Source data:

= = =

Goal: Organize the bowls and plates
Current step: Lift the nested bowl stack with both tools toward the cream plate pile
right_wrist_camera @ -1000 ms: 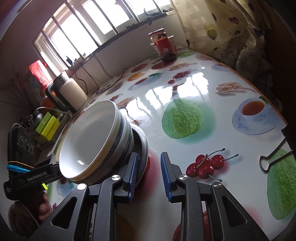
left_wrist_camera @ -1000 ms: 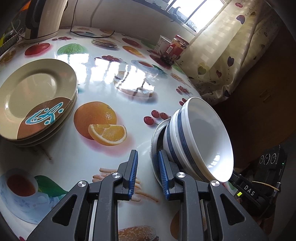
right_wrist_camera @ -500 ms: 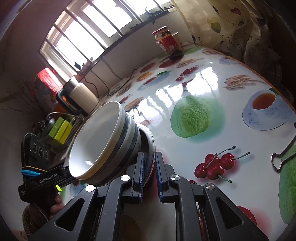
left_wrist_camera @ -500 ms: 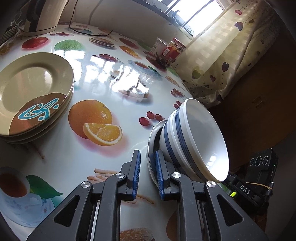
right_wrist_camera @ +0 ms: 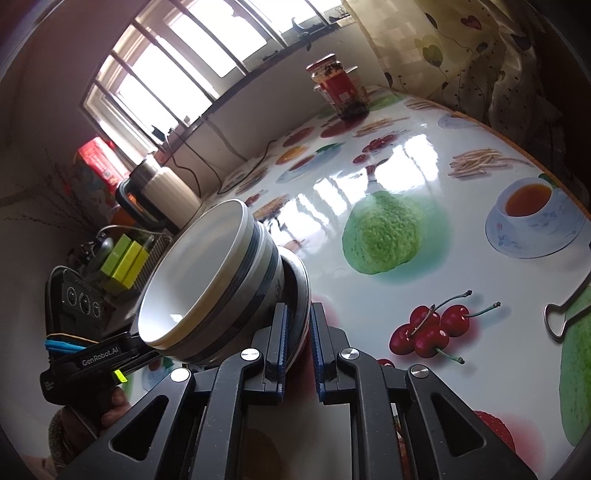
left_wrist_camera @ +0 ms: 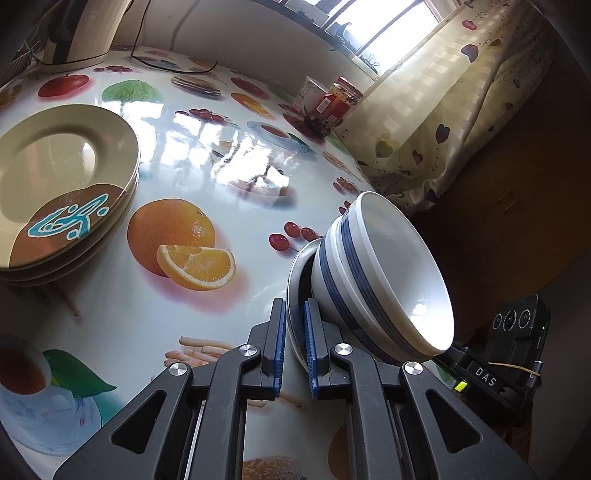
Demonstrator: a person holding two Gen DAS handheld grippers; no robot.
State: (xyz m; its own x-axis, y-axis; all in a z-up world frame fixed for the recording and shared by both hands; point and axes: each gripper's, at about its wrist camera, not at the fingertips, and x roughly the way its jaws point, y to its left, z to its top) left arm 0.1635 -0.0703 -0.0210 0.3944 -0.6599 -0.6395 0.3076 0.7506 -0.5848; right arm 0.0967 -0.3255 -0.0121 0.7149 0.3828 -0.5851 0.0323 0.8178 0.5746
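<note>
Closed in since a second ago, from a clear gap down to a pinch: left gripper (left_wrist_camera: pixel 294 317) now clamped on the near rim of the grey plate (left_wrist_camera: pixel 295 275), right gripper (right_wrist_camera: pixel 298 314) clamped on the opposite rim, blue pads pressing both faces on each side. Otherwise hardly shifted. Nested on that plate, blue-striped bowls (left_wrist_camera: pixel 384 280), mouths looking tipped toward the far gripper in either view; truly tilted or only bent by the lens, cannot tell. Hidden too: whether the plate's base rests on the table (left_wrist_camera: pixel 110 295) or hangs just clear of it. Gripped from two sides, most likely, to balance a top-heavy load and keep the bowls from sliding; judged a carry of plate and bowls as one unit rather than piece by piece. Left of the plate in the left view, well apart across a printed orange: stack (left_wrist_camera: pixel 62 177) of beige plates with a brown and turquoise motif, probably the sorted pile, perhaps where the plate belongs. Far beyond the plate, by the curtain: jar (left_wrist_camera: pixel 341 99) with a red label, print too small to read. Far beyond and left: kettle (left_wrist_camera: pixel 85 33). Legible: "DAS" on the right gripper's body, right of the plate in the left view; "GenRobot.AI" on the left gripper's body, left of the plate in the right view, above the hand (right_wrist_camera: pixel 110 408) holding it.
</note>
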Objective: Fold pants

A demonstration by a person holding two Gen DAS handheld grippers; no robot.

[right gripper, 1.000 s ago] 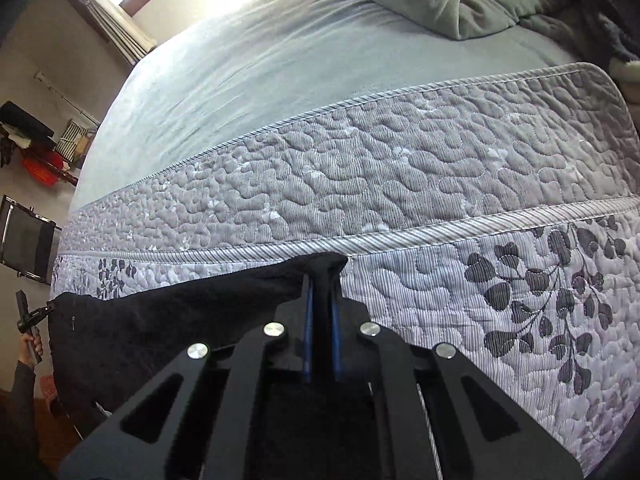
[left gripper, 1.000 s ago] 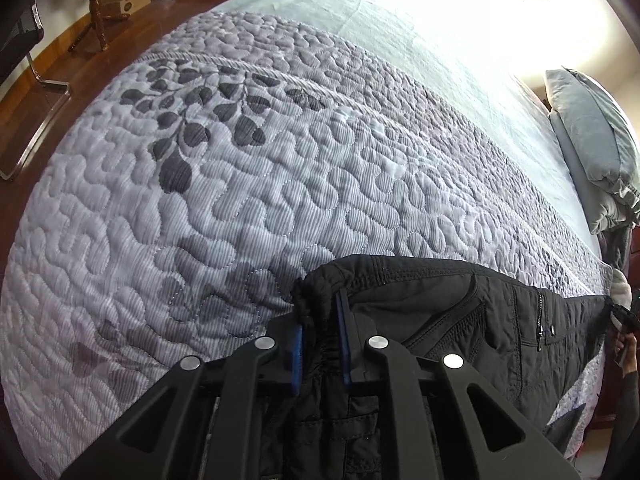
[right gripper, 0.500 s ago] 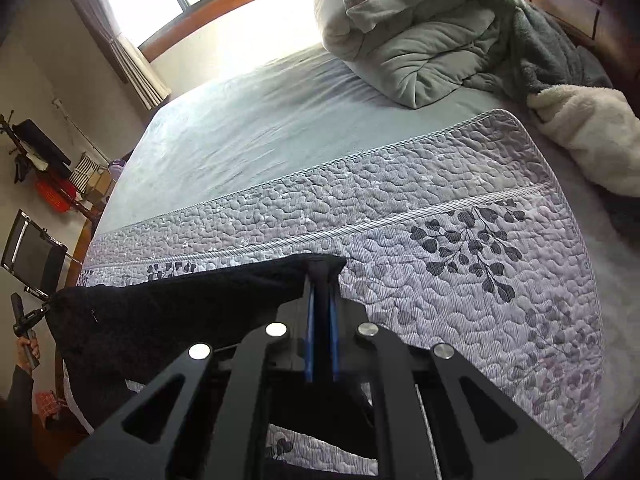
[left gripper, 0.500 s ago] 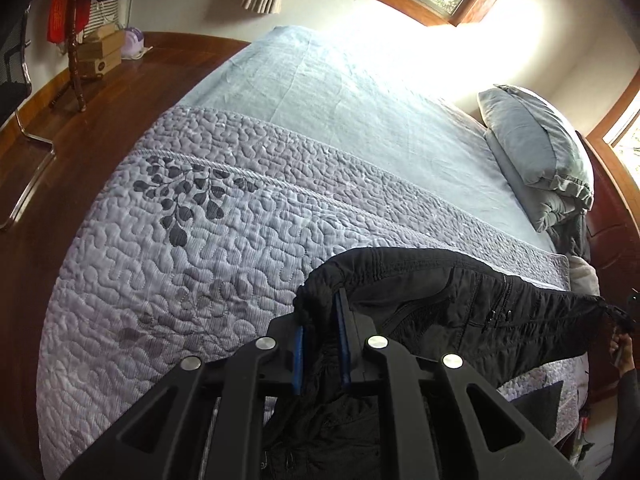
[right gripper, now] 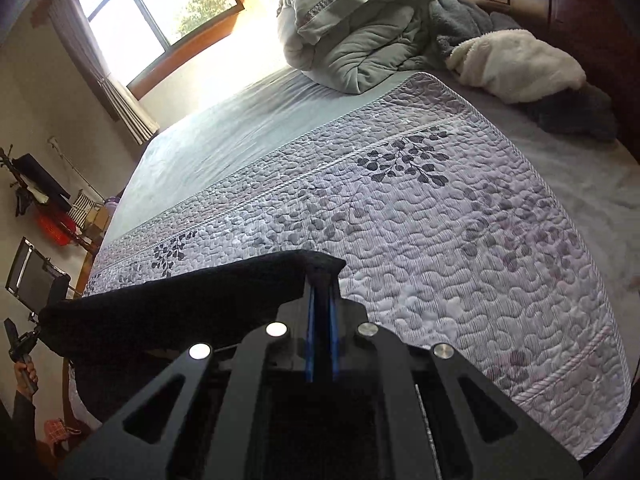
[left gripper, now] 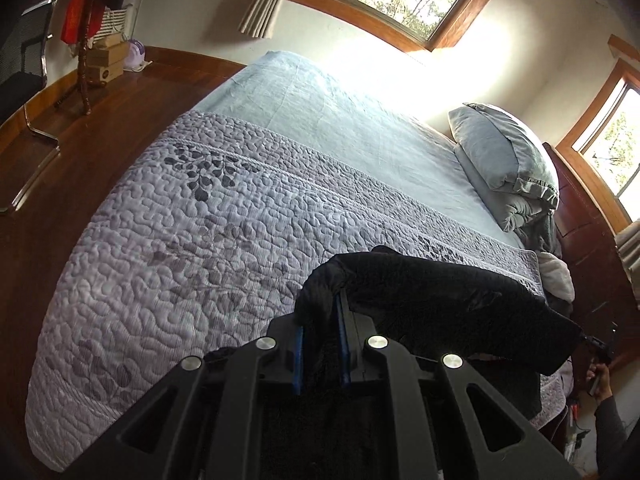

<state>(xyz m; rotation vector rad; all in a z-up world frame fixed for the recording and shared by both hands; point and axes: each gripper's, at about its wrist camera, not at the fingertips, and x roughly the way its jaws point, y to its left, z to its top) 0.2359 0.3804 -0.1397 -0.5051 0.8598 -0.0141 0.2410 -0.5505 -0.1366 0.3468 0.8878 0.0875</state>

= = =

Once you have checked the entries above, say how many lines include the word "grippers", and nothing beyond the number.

2